- HOW TO COMPLETE THIS TASK
If a line in the records below contains the word "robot", copy it out.

- MATERIAL FOR THIS TASK
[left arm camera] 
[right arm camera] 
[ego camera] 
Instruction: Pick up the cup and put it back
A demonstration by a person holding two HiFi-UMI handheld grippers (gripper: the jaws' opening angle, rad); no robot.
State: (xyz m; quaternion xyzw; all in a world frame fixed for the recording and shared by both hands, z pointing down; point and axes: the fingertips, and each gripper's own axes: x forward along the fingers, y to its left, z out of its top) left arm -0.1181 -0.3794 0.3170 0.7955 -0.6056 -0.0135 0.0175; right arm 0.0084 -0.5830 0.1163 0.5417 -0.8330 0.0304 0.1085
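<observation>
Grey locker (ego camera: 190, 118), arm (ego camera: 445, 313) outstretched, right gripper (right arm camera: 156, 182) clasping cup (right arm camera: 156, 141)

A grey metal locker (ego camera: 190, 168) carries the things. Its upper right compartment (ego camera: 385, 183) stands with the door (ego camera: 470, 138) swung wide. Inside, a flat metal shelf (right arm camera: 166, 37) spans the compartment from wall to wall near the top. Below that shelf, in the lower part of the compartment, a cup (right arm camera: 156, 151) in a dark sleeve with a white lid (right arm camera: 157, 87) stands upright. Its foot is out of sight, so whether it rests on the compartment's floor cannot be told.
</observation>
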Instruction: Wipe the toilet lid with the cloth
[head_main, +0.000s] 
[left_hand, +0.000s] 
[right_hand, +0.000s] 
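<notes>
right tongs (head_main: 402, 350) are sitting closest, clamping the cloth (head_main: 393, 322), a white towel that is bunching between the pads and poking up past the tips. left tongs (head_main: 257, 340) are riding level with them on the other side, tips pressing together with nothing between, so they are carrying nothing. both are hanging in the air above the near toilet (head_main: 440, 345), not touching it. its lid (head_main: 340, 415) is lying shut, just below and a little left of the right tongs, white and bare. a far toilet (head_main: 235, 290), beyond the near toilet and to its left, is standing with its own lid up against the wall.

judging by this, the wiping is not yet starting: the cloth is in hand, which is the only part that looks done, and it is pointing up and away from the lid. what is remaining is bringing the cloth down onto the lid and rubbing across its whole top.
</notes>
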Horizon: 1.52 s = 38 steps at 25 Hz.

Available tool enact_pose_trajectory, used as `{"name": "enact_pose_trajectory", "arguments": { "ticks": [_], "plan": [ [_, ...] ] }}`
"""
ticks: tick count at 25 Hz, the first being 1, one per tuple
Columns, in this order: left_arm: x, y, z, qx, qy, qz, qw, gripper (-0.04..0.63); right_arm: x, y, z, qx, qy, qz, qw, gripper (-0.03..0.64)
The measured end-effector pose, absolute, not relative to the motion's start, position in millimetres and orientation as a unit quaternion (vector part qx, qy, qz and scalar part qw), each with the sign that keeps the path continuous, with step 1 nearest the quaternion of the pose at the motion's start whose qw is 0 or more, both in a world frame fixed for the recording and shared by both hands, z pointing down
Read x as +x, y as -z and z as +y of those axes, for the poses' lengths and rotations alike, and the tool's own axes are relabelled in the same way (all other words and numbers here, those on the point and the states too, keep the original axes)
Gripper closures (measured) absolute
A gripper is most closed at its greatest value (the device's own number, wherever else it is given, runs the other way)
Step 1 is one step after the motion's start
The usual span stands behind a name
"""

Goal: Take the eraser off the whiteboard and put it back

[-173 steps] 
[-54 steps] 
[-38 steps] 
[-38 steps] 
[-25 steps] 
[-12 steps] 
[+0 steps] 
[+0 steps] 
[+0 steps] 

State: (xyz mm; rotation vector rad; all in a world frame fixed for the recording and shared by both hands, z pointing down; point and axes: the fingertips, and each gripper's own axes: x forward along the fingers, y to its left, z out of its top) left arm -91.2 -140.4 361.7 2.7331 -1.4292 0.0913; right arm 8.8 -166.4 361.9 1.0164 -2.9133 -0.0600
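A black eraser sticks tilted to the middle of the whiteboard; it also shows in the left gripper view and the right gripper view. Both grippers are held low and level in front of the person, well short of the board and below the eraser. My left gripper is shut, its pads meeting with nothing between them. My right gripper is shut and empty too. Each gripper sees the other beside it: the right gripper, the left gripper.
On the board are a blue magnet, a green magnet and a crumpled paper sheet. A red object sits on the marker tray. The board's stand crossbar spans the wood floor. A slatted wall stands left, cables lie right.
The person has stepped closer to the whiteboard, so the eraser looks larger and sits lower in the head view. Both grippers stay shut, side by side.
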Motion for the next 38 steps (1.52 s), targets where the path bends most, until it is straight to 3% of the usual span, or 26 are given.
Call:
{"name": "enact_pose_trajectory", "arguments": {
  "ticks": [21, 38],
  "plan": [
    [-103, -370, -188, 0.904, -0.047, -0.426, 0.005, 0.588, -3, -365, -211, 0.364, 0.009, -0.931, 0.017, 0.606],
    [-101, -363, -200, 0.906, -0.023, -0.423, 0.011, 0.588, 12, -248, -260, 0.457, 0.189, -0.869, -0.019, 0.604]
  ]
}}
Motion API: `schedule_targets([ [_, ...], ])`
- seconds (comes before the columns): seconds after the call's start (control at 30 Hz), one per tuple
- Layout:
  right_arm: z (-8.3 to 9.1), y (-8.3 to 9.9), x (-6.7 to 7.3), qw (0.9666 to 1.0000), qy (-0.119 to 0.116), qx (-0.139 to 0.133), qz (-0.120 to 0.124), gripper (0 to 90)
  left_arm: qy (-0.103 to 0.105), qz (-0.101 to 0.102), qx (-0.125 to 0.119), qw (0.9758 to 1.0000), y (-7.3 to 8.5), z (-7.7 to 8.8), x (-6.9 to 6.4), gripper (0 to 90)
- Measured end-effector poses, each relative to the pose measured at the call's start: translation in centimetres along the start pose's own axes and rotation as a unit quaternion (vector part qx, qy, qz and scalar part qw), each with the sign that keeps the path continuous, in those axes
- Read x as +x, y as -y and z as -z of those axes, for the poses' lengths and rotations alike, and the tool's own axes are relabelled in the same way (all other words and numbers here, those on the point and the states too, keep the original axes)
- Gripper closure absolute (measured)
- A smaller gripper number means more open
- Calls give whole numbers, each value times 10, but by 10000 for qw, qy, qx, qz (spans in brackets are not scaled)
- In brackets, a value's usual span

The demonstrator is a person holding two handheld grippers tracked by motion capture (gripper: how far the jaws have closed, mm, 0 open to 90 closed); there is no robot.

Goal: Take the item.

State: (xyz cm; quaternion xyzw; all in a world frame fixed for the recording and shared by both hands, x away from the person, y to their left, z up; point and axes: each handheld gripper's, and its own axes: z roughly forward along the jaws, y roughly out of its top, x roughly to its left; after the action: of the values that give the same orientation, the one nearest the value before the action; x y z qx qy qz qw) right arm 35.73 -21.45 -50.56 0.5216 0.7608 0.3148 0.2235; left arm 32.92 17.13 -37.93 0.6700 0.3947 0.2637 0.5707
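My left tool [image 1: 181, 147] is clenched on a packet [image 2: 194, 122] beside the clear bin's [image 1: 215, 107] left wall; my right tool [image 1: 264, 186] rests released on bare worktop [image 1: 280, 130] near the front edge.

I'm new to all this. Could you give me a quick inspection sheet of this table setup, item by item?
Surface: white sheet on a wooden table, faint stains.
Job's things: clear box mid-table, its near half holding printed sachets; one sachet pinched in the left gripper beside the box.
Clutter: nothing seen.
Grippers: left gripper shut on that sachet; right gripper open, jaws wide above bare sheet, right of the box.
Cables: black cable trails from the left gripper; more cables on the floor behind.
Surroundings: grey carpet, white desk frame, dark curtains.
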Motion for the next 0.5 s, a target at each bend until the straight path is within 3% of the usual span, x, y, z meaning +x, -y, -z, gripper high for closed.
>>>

- ANSWER TO THIS EXERCISE
A demonstration by a person holding two HiFi-UMI handheld grippers (gripper: the jaws' opening angle, rad); no robot.
The demonstrator is a person holding two handheld grippers tracked by motion capture (gripper: how far the jaws have closed, mm, 0 open to 90 closed); there is no robot.

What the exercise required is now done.